*** Opening INPUT MATERIAL ***
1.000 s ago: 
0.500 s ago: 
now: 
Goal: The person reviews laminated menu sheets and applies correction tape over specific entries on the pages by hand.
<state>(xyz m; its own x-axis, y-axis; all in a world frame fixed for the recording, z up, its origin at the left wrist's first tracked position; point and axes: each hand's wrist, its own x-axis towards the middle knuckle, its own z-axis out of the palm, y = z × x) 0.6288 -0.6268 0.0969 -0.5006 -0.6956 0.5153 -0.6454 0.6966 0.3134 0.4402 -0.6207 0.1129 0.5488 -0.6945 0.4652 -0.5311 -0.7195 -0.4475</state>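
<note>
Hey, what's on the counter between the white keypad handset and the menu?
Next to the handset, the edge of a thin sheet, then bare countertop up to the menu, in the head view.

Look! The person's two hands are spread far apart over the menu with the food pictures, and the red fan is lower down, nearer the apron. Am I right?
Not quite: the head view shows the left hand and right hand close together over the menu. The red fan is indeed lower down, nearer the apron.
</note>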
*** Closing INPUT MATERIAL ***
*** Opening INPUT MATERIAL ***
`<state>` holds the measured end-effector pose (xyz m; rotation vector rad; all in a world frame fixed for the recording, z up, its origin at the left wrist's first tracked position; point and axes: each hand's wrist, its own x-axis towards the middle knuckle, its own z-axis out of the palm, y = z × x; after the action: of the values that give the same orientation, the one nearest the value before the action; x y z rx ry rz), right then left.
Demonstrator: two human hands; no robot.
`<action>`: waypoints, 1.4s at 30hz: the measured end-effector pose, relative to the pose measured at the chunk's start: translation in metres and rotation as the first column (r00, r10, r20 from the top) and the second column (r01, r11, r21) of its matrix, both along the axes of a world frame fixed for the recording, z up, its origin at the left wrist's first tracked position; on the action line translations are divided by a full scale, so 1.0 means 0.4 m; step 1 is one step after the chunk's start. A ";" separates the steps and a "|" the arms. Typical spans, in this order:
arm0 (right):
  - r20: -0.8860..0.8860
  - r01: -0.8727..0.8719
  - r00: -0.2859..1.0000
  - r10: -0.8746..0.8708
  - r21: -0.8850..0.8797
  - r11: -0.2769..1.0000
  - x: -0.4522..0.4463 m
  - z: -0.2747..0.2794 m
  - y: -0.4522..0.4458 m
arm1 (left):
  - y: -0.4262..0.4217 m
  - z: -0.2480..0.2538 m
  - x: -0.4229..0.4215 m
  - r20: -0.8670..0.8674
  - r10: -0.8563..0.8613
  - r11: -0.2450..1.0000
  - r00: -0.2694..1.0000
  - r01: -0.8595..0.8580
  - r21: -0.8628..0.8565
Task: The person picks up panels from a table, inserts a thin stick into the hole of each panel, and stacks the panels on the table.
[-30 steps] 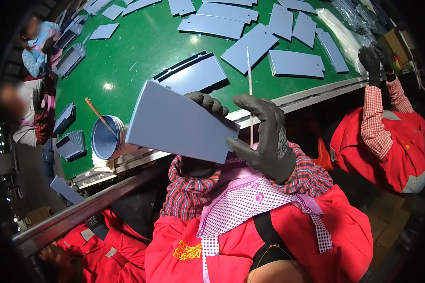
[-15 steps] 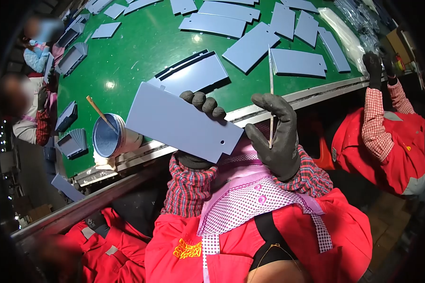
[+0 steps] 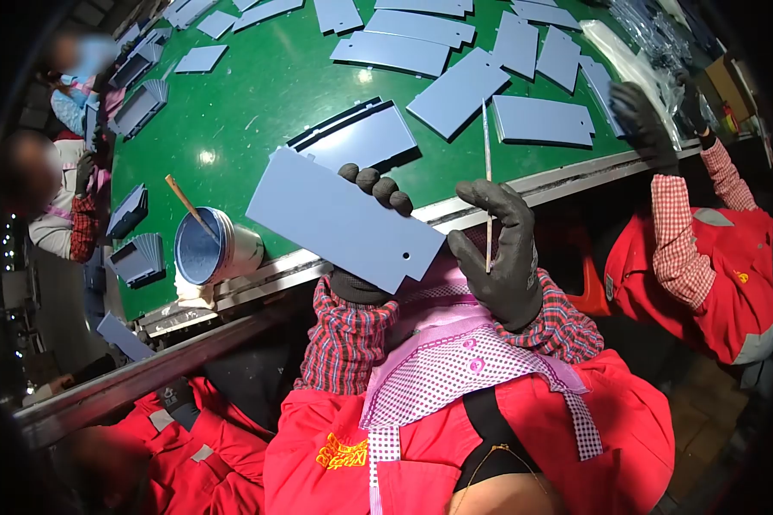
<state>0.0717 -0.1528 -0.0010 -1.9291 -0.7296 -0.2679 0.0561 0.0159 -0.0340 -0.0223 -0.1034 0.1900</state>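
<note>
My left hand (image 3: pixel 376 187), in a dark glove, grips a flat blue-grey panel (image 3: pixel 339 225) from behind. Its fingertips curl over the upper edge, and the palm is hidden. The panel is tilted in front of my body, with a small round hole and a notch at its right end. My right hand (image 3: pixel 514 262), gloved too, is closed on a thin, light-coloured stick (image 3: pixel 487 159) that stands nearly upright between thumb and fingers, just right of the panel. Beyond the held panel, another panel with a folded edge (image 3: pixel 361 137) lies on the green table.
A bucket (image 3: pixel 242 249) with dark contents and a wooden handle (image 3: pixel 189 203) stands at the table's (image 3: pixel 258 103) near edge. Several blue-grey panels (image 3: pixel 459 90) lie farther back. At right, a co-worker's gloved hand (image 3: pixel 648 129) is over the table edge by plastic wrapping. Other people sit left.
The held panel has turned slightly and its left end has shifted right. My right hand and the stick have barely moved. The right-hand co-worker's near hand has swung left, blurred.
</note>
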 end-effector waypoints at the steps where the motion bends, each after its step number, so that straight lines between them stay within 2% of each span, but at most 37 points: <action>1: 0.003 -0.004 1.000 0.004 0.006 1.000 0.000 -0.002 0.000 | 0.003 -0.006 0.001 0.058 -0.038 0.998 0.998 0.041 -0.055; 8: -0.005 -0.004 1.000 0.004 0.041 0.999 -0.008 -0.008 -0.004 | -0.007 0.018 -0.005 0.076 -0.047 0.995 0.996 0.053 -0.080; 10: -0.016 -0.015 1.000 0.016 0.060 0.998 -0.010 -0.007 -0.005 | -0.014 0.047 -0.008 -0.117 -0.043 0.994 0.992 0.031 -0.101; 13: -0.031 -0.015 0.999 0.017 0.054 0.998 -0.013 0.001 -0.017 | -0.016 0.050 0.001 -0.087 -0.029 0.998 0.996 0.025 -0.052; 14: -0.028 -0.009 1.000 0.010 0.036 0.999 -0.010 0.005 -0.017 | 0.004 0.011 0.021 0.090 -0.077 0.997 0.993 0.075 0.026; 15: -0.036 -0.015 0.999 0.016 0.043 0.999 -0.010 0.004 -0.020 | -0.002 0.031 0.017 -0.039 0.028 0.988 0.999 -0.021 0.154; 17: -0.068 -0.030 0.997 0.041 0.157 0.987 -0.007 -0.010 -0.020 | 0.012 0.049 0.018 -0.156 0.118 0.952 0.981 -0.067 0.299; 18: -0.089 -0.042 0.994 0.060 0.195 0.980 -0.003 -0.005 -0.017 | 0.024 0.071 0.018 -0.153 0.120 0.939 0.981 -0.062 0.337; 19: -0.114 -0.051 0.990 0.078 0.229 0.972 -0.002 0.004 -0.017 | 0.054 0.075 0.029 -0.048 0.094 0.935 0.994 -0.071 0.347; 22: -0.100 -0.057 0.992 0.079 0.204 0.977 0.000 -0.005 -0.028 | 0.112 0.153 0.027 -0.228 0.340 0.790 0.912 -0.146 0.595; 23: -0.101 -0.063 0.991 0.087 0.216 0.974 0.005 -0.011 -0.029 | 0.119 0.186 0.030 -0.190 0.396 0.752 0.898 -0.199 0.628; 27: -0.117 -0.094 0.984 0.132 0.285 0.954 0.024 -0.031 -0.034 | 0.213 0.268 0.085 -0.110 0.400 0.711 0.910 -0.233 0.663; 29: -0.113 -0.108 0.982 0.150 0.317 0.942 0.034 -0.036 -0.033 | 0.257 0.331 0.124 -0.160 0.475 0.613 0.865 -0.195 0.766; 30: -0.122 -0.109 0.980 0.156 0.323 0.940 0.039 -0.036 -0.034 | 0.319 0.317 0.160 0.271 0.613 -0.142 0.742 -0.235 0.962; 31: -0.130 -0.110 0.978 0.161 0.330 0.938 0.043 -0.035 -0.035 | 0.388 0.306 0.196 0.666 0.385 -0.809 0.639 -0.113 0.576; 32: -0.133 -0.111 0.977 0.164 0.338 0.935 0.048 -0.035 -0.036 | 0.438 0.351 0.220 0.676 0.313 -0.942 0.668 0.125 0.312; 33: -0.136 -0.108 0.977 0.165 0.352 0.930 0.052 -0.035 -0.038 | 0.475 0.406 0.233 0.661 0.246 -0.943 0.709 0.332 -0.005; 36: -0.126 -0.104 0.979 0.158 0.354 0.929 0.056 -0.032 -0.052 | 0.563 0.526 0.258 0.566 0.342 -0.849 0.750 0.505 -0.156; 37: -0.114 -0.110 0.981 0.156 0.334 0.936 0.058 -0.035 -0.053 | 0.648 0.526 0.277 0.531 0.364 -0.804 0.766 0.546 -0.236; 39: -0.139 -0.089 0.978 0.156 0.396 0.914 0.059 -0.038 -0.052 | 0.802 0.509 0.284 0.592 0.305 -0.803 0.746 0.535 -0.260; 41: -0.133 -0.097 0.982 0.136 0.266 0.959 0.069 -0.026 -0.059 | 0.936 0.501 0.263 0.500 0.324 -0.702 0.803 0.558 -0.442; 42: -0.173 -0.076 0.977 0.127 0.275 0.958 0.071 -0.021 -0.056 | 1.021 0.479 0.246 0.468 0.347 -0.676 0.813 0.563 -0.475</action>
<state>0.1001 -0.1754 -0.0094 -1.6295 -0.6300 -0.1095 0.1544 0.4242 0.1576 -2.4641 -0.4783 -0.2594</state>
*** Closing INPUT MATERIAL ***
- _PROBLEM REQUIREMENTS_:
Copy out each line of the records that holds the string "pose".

- _WRITTEN ANSWER_:
`<state>` holds the measured end-effector pose (xyz m; rotation vector rad; all in a world frame fixed for the recording, z up, its origin at the left wrist's first tracked position; point and axes: each hand's wrist, its own x-axis towards the middle knuckle, its own z-axis out of the palm, y = z × x; after the action: of the values that give the same orientation, the one nearest the value before the action; x y z rx ry rz), right then left.
`<action>`: waypoints, 1.4s at 30hz: the measured end-effector pose, relative to the pose measured at the chunk's start: translation in metres and rotation as the first column (r00, r10, r20 from the top) and the second column (r01, r11, r21) of its matrix, both along the axes of a world frame fixed for the recording, z up, its origin at the left wrist's first tracked position; on the action line translations are divided by a full scale, so 1.0 means 0.4 m; step 1 is one step after the chunk's start. A ";" separates the steps and a "|" the arms. Typical spans, in this order:

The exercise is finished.